It might seem counterintuitive, but when you’re starting a company it’s good to have competition. If there’s no one in your niche… well, it might be because no one needs the particular service or product you offer.
In line with that reasoning, seeing our competitors at KubeCon was one of the highlights of the conference. There’s a growing feeling among companies of all sizes who attended the conference that building and managing Kubernetes infrastructure in-house is not a winning business strategy—it’s too risky, labor intensive, expensive and slow. I talked to people from Kaiser Permanente, The Home Depot and Bloomberg over the course of the conference — each at various maturity in their Kubernetes journey. Yet every single one agrees that attracting top talents is a top concern. Other companies debated whether an in-house container management process or orchestration would provide a business advantage. I urged them to think about what the opportunity costs are if they are wrong. One thing was clear: These companies would not have sent representatives to KubeCon if they weren’t already working with containers.
Agile Stacks’ conference team included both of our co-founders, John Mathon and Igor Mameshin, Anton Kranga, our Director of Engineering, Rick Richardson, Principal Engineer, Gene Saxe, Account Executive and myself. We all felt at home because of the interest we got from people who visited our booth. We enjoyed a myriad of conversations with IT leads, developers, ops engineers, a competitor or two, complimentary vendors, press and analysts.
Here were some of my takeaways.
The CNCF is Super Organized
Ok, perhaps this should not be surprising, but I’ve attended my fair share of conferences and they do not always run smoothly.
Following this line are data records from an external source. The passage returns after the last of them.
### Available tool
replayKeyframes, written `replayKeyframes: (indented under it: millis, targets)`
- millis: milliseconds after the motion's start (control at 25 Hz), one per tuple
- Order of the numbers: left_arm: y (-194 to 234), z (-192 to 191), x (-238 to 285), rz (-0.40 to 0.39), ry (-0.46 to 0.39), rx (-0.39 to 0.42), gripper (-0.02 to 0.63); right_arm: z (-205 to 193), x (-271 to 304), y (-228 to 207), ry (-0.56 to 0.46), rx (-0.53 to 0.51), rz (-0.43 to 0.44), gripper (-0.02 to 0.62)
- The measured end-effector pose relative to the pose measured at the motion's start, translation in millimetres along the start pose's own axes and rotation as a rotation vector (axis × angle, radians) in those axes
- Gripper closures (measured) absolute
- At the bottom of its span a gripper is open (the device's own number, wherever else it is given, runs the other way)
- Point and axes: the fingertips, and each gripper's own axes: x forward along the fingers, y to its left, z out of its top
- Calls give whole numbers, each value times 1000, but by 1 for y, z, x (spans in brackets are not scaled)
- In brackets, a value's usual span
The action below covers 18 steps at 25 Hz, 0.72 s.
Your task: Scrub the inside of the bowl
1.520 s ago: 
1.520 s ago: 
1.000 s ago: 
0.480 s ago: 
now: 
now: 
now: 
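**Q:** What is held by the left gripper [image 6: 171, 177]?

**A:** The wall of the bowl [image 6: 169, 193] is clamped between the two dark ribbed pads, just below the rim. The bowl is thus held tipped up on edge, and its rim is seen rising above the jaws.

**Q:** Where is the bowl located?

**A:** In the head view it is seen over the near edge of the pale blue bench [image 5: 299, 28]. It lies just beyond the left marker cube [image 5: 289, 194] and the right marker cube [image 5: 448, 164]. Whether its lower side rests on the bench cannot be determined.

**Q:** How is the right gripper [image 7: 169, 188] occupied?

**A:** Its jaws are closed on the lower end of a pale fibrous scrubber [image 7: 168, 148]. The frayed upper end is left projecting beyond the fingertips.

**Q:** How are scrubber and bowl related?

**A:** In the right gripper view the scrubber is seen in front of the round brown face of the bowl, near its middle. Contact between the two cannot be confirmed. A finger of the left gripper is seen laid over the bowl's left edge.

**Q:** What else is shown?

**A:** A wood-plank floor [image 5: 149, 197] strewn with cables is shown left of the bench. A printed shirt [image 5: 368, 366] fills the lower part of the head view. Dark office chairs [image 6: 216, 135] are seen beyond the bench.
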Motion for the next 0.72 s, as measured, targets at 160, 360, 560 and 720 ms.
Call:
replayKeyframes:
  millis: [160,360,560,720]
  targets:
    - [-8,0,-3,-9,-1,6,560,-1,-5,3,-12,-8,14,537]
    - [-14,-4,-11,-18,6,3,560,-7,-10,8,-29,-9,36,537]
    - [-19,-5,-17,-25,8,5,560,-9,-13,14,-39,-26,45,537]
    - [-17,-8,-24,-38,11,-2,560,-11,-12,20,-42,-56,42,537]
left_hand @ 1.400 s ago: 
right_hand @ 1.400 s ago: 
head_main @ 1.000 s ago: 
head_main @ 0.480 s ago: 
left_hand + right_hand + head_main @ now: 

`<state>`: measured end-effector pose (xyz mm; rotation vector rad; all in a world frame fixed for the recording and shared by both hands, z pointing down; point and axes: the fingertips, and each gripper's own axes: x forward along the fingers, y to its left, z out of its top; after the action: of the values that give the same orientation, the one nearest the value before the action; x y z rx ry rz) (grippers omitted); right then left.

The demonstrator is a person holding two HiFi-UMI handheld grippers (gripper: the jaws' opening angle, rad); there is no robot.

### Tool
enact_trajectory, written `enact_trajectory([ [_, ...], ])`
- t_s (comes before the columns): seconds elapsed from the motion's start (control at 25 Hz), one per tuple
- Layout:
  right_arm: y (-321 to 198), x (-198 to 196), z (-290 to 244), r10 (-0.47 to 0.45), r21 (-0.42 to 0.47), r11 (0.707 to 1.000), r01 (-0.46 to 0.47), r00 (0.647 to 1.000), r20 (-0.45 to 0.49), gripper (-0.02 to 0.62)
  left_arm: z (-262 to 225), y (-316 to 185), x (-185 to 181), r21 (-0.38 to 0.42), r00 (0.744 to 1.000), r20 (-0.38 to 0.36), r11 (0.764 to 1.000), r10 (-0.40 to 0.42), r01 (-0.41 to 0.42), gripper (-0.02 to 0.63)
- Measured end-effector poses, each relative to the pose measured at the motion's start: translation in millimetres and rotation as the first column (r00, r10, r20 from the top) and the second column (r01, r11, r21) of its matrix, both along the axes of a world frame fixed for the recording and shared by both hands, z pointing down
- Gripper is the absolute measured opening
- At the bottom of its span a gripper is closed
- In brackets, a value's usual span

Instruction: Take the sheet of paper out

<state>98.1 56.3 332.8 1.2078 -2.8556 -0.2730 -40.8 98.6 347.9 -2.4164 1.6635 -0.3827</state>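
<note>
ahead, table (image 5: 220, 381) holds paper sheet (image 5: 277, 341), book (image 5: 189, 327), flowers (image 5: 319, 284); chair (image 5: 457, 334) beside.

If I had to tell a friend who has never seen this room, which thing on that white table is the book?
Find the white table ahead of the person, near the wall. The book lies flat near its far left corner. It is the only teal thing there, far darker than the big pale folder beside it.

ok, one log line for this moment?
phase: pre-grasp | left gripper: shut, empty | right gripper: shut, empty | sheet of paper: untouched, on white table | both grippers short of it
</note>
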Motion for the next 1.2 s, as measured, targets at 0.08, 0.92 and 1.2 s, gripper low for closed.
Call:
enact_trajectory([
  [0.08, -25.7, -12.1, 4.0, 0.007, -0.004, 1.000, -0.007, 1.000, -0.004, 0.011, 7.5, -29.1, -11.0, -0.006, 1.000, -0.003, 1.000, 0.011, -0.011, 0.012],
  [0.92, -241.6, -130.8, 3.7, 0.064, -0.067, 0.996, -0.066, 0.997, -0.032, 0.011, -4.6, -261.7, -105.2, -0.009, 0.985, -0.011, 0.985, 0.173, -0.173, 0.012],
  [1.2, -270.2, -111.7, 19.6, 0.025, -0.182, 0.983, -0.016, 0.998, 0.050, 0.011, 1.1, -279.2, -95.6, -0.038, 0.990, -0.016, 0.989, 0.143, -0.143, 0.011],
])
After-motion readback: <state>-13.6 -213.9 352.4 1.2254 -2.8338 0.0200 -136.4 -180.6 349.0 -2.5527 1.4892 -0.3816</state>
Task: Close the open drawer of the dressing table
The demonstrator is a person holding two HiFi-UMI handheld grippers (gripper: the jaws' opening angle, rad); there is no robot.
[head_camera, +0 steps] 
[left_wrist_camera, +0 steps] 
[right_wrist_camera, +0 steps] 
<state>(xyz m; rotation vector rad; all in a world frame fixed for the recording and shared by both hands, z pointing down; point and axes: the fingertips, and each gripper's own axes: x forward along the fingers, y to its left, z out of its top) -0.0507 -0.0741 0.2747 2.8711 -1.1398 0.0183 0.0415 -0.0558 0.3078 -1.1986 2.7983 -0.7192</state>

I was very impressed by how well organized registration was and everything thereafter.
If you have never been to a KubeCon, consider it—not only is it good from an educational / business perspective, but it’s incredibly well-run allowing you to focus on learning and making connections, not figuring out why your registration was lost.
Everyone Needs Kubernetes
It simply is not feasible to manage a complicated Kubernetes infrastructure without additional tooling—that was clear. But each company has unique requirements. And analyzing Agile Stacks' product fit requires looking at the target application’s lifecycle. Projects that have already been deployed and essentially in maintenance mode — especially true at large corporations — are not great candidates for a new infrastructure management platform. Larger companies tended to be interested in learning how Agile Stacks could support net, new projects where architecture decisions can start anew and be done iteratively at low cost.
On the other hand, many start-ups and smaller companies were interested in implementing Agile Stacks immediately, for all of their applications and microservices. This likely reflects the fact that smaller companies have more limited resources to manage infrastructure in-house, are more agile in general and are more concerned about fast scaling as they grow.
Too this point, our machine learning stack powered by KubeFlow received a lot of attention at the booth. Showing our visitors the list of ML services got the conversation started and frequently led to discussions about specific use cases and practical next steps. Certainly top of mind were the challenges of, first, getting Kubernetes setup and, second, how to get all ML tools and components to work seamlessly in a pipeline. We believe the next generation of data scientists will never have to wonder whether infrastructure and DevOps will be able to keep up; the assumption will be that integration and scaling is automatic. Hence, companies both big and small get a level playing field when it comes to powering their AI infrastructure now that Agile Stacks takes complexity out of the equation. The main focus will shift from infrastructure woes to ground-breaking data and machine learning models.
There’s Room for Collaboration
One of the most exciting things about KubeCon was seeing not just our competitors, but also other companies that produce complementary products and services. I was particularly interested in talking with representatives from Containous, Nutanix, Microsoft Azure, Portworx and Armory.io about possible future collaboration between our companies.
Kubernetes is Here to Stay
While specific data about Kubernetes adoption rates both varies by source and is inherently out-of-date already, it is clear that Kubernetes is far-and-away the most popular container orchestration tool with somewhere around 60% of companies using it. Docker, Rancher, and Mesosphere used to have competitive offers — now they have both pivoted to offer complementary products and promote the fact that they offer integration with Kubernetes. All of the major cloud providers offer services specifically tailored to Kubernetes environments. Most AI applications are developed using containers to make it easier to update and scale each step in an ML workflow, and Kubernetes is an ideal platform for that scenario.
Having only been our second officially sponsored event since coming out of stealth earlier last year, KubeCon made such an impression with our founders that we will once again be at KubeCon in 2019. The venue for 2019 will be San Diego, the location for one of our engineering hubs. As Igor Mameshin, CTO, put it, “Our team had such a great time at KubeCon and we appreciate all those who stopped by our booth to have a conversation, ask a question, or to simply say hi. We also enjoyed meeting many of our partners. We even hired several engineers whom we met at KubeCon. It’s safe to say that our first KubeCon + CloudNativeCon was a success, and we hope to see everyone again in San Diego!”
Founders Igor Mameshin, CTO, and John Mathon, CEO, taking a break for a photo opp wearing their new Agile Stacks gear.